**What to produce**
Since only part of the material below is wanted, output exactly the lines from the one with "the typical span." up to and including the one with "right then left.".

**Supplied records**
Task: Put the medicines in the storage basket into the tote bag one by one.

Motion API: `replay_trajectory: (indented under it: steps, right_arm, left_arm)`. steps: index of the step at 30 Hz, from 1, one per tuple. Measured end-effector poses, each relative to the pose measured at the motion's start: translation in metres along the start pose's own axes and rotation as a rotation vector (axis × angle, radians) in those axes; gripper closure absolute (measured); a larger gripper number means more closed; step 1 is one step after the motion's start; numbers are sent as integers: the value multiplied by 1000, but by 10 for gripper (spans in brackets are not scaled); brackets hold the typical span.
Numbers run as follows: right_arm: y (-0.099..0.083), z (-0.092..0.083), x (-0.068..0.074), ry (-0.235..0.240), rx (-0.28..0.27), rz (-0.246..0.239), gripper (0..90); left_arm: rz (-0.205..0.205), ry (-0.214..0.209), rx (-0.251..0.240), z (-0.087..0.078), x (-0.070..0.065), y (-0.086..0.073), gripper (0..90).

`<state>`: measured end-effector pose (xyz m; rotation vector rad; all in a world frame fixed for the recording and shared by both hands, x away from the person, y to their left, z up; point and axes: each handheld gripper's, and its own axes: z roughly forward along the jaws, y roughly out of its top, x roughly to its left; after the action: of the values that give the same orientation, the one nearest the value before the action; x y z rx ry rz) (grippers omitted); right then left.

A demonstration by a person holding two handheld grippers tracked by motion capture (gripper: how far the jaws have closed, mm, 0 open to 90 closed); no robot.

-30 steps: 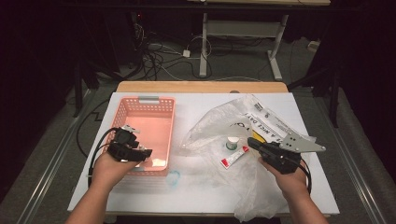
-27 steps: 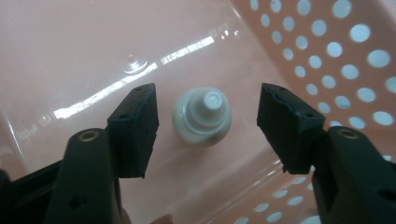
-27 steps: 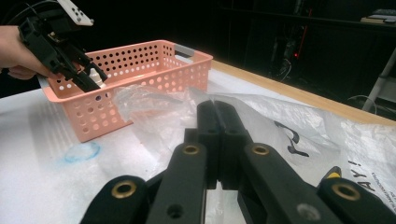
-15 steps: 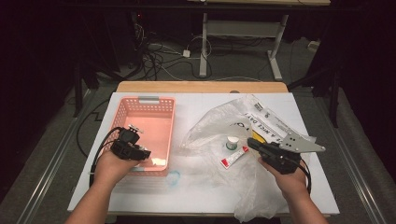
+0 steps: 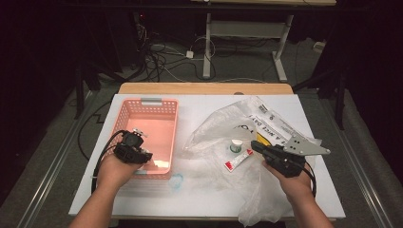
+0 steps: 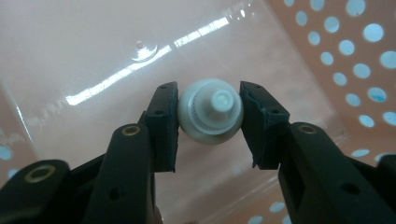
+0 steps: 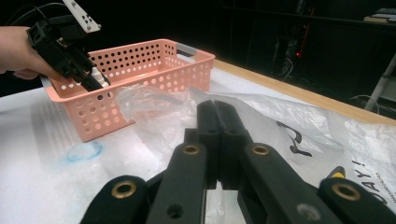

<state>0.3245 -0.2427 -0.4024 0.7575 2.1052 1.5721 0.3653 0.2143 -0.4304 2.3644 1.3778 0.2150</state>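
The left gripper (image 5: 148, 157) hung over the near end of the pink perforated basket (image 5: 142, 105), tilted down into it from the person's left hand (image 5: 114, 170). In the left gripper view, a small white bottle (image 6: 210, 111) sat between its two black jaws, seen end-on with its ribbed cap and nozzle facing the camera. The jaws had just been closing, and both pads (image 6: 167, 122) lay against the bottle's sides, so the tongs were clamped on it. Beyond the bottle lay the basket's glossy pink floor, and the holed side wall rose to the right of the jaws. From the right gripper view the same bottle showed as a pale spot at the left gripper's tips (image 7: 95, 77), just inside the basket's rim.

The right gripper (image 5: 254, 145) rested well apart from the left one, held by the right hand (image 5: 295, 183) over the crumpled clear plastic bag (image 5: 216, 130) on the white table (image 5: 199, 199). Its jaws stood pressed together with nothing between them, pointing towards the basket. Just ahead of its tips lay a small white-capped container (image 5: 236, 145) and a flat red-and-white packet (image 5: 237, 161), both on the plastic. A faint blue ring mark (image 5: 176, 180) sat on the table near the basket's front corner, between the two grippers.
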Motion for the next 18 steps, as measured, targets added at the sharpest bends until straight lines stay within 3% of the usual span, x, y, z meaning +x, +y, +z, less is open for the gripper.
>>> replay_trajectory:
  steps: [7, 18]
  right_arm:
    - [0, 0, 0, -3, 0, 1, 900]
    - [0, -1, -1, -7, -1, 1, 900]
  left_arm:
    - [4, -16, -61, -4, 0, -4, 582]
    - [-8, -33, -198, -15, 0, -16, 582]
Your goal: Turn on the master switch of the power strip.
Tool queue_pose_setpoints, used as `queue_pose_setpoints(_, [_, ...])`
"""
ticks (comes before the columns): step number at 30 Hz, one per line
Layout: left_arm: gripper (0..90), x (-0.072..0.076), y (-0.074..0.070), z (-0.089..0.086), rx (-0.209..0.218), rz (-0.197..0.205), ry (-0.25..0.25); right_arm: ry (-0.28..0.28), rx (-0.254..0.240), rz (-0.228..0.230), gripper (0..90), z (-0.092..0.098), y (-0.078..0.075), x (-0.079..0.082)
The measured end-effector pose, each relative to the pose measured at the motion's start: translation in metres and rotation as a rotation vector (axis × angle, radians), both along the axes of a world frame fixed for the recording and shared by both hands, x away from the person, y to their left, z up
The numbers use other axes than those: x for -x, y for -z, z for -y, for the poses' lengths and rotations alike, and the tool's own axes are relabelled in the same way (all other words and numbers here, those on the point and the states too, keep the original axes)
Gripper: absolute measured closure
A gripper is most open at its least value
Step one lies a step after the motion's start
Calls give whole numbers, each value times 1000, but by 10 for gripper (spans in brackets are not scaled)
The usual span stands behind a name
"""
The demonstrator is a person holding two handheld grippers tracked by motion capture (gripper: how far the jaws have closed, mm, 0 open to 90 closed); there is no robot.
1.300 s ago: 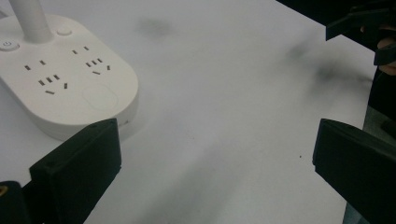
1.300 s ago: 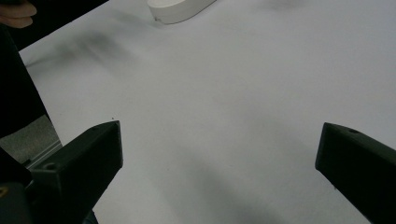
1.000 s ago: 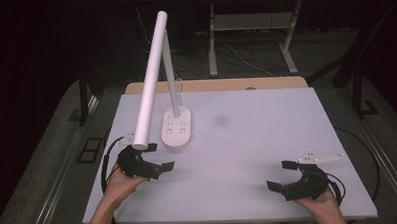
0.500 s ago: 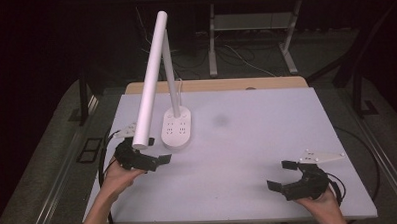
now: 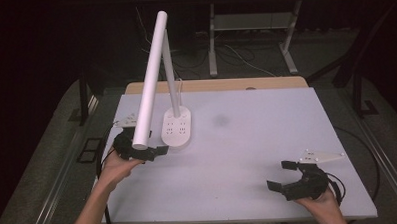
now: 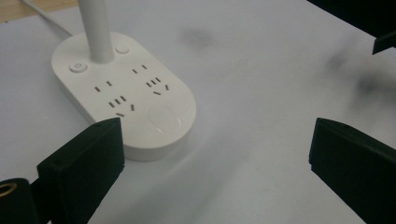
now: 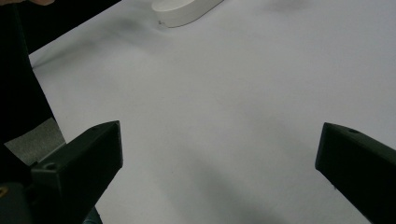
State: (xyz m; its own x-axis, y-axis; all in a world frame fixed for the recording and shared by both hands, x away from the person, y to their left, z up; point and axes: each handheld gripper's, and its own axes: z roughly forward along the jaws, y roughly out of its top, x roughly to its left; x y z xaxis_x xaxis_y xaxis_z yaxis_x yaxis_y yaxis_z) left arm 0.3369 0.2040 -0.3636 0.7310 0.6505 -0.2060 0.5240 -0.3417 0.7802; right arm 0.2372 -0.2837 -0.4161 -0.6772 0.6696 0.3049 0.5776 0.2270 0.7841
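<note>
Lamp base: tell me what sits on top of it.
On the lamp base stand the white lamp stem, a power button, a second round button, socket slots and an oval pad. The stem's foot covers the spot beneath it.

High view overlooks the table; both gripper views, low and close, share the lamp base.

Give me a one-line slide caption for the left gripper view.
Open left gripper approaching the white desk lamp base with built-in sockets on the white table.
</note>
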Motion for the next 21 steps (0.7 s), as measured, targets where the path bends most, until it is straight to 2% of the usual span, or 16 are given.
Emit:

**Answer to the problem**
Motion API: `replay_trajectory: (indented under it: steps, right_arm, left_arm)`. steps: index of the step at 30 Hz, from 1, one per tuple. Measured end-effector poses, each relative to the pose measured at the motion's start: translation in metres along the start pose's own axes and rotation as a rotation vector (axis × angle, radians) in those axes; gripper closure absolute (measured); a larger gripper number means more closed; step 1 is one step after the motion's start; numbers are sent as integers: the value multiplied by 1000, but by 10 for gripper (spans in brackets are not scaled); brackets hold the typical span.
Numbers run as follows: right_arm: y (-0.099..0.083), z (-0.092..0.083), x (-0.068..0.074), ry (-0.235..0.240), rx (-0.28..0.27), rz (-0.246..0.239), gripper (0..90); left_arm: rz (-0.205..0.205), ry (-0.214..0.209), rx (-0.251..0.240), z (-0.087..0.078), x (-0.070..0.065), y (-0.086..0.073), gripper (0..90).

`<state>`: measured end-effector pose (xyz m; rotation vector rad; all in a world frame fixed for the recording and shared by both hands, x away from the person, y to their left, z up; point and axes: each handheld gripper's, and its own axes: z roughly forward along the jaws, y roughly out of its top, x roughly to its left; after the action: of the values that give the same orientation, the one nearest the value before the action; x y z rx ry rz) (grippers omitted); right then left.

No further output remains for this exercise.